Electronic Journal of Differential Equations (Dec 2015)
Quenching behavior of semilinear heat equations with singular boundary conditions
Abstract
In this article, we study the quenching behavior of solution to the semilinear heat equation $$ v_t=v_{xx}+f(v), $$ with $f(v)=-v^{-r}$ or $(1-v)^{-r}$ and $$ v_x(0,t)=v^{-p}(0,t), \quad v_x(a,t) =(1-v(a,t))^{-q}. $$ For this, we utilize the quenching problem $u_t=u_{xx}$ with $u_x(0,t)=u^{-p}(0,t)$, $u_x(a,t)=(1-u(a,t))^{-q}$. In the second problem, if $u_0$ is an upper solution (a lower solution) then we show that quenching occurs in a finite time, the only quenching point is $x=0$ ($x=a$) and $u_t$ blows up at quenching time. Further, we obtain a local solution by using positive steady state.

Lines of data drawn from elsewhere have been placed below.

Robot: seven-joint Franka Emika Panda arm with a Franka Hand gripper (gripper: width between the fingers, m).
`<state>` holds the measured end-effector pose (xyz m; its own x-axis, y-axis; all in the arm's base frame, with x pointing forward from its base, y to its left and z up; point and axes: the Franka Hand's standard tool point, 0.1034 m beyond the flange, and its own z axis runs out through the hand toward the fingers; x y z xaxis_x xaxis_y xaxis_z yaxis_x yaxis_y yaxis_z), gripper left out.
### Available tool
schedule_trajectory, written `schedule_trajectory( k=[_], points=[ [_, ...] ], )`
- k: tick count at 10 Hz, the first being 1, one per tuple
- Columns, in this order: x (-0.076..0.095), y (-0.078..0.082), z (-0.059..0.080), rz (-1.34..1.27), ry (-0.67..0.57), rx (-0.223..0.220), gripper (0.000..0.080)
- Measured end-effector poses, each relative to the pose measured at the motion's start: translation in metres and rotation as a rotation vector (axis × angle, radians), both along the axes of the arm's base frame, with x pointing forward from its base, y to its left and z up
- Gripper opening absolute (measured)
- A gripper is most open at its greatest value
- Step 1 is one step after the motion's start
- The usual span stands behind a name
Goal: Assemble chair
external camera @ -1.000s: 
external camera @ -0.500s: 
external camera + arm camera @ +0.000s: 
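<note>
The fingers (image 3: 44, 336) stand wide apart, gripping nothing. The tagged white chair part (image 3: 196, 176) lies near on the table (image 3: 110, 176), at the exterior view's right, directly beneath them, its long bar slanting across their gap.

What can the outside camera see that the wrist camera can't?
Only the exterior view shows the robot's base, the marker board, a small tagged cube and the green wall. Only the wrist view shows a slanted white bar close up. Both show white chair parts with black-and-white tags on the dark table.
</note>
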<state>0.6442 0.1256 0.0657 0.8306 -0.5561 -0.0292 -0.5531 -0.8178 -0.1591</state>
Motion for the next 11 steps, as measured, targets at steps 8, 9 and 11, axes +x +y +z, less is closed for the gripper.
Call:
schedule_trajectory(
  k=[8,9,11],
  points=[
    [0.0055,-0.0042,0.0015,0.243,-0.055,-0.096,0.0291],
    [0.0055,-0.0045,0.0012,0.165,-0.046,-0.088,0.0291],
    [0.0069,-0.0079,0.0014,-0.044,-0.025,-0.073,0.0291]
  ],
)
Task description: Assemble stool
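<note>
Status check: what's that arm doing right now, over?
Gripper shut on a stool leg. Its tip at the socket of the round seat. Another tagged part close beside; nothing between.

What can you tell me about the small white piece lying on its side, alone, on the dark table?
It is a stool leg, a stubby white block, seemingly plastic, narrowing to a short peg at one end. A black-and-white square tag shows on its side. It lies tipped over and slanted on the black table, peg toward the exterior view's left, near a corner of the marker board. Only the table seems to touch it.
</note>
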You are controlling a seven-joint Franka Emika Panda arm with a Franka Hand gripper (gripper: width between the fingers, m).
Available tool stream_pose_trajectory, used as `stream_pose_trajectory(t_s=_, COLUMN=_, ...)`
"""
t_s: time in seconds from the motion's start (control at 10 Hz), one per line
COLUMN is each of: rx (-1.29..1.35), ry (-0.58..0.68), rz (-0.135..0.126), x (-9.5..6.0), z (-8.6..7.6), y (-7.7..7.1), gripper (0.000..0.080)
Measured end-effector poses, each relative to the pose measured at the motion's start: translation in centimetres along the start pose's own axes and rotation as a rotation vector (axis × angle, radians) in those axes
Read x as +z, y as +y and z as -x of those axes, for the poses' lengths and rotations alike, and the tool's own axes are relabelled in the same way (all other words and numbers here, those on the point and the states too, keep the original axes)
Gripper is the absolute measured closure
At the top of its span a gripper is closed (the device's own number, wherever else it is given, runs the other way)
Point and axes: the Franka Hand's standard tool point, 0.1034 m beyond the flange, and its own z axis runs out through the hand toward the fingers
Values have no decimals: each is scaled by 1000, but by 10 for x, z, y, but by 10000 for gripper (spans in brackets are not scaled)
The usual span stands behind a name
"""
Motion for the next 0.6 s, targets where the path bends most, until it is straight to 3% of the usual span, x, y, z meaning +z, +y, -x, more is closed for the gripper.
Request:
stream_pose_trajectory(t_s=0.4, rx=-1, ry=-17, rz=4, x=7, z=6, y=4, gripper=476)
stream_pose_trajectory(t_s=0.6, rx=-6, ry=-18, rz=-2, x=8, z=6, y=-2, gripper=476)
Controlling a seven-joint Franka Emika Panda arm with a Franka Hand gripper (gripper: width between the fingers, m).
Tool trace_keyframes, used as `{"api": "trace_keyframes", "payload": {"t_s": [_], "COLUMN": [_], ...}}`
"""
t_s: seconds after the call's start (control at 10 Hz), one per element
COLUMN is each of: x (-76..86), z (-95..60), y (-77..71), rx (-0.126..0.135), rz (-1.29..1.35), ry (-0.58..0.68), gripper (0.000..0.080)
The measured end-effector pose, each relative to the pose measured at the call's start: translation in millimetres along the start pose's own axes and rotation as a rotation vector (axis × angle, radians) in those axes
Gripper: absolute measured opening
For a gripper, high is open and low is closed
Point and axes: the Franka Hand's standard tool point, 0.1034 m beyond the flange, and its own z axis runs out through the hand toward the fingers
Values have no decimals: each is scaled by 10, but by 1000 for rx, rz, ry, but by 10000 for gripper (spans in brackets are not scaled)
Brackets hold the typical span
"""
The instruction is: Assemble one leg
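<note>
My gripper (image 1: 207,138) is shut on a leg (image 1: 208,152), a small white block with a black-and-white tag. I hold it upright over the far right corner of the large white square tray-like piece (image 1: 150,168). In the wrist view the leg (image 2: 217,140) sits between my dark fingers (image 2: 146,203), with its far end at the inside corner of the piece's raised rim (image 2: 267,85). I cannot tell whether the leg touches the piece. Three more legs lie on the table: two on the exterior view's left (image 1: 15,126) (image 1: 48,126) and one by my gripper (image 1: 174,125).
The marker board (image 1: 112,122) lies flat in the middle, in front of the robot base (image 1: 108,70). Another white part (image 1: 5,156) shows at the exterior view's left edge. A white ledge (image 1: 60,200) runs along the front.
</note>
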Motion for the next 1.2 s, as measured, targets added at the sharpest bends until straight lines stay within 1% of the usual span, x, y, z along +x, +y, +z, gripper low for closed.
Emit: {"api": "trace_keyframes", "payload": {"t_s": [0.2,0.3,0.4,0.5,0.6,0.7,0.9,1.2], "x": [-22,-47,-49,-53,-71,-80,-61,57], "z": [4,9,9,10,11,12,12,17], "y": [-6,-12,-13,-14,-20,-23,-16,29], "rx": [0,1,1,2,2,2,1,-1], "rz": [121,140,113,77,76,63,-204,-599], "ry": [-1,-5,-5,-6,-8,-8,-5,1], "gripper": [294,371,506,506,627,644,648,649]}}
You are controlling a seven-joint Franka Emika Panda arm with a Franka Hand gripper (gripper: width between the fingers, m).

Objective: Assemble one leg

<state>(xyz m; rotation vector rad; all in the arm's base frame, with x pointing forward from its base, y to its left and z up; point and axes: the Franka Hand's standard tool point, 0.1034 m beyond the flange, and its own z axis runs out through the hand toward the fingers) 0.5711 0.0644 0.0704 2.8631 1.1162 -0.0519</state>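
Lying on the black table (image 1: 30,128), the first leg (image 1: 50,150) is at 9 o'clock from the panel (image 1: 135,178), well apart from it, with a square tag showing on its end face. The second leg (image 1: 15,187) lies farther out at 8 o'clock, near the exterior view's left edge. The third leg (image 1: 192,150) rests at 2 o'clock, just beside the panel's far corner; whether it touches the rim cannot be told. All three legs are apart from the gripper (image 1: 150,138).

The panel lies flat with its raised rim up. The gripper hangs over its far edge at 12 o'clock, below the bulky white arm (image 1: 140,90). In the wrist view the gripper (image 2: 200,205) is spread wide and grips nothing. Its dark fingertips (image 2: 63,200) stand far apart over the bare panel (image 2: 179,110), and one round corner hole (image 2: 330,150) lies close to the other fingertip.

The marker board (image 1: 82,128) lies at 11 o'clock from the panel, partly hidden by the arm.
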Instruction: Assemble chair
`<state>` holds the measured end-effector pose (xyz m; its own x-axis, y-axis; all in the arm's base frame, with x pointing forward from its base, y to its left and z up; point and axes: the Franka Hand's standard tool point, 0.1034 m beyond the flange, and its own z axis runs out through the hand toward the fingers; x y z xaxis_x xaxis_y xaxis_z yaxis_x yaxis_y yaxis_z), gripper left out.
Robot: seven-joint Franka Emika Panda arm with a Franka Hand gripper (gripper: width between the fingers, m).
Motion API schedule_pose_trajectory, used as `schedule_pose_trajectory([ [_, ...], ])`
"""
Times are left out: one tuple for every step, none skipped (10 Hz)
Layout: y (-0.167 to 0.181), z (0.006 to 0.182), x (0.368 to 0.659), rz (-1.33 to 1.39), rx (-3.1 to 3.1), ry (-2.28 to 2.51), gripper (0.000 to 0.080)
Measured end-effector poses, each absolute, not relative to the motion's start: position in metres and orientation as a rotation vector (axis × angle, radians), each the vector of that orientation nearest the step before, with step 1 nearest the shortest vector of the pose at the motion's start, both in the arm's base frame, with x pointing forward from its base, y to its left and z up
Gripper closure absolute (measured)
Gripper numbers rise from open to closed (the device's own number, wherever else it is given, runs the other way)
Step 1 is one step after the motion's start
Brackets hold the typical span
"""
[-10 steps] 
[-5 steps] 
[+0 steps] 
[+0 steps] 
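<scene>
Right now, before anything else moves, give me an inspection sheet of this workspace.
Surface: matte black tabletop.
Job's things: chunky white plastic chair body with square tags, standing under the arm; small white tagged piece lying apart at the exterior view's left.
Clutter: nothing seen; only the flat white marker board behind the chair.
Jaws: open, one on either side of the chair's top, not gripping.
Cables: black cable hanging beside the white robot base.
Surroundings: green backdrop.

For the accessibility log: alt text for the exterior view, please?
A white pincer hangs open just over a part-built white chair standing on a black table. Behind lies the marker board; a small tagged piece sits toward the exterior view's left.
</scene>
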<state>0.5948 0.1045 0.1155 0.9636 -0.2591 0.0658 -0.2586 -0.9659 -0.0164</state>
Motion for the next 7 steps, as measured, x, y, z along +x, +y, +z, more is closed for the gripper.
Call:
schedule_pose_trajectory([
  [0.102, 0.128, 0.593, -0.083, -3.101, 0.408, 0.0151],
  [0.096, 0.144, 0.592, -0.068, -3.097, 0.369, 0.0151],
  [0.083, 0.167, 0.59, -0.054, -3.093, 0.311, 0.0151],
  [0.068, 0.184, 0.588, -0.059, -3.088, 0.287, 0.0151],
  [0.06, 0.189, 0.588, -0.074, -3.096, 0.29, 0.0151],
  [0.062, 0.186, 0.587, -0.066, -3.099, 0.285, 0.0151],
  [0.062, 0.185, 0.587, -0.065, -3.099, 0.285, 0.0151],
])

In the first problem, we first obtain a local solution by using monotone iterations. Finally, for $f(v)=-v^{-r}$ ($(1-v)^{-r}$), if $v_0$ is an upper solution (a lower solution) then we show that quenching occurs in a finite time, the only quenching point is $x=0$ ($x=a$) and $v_t$ blows up at quenching time.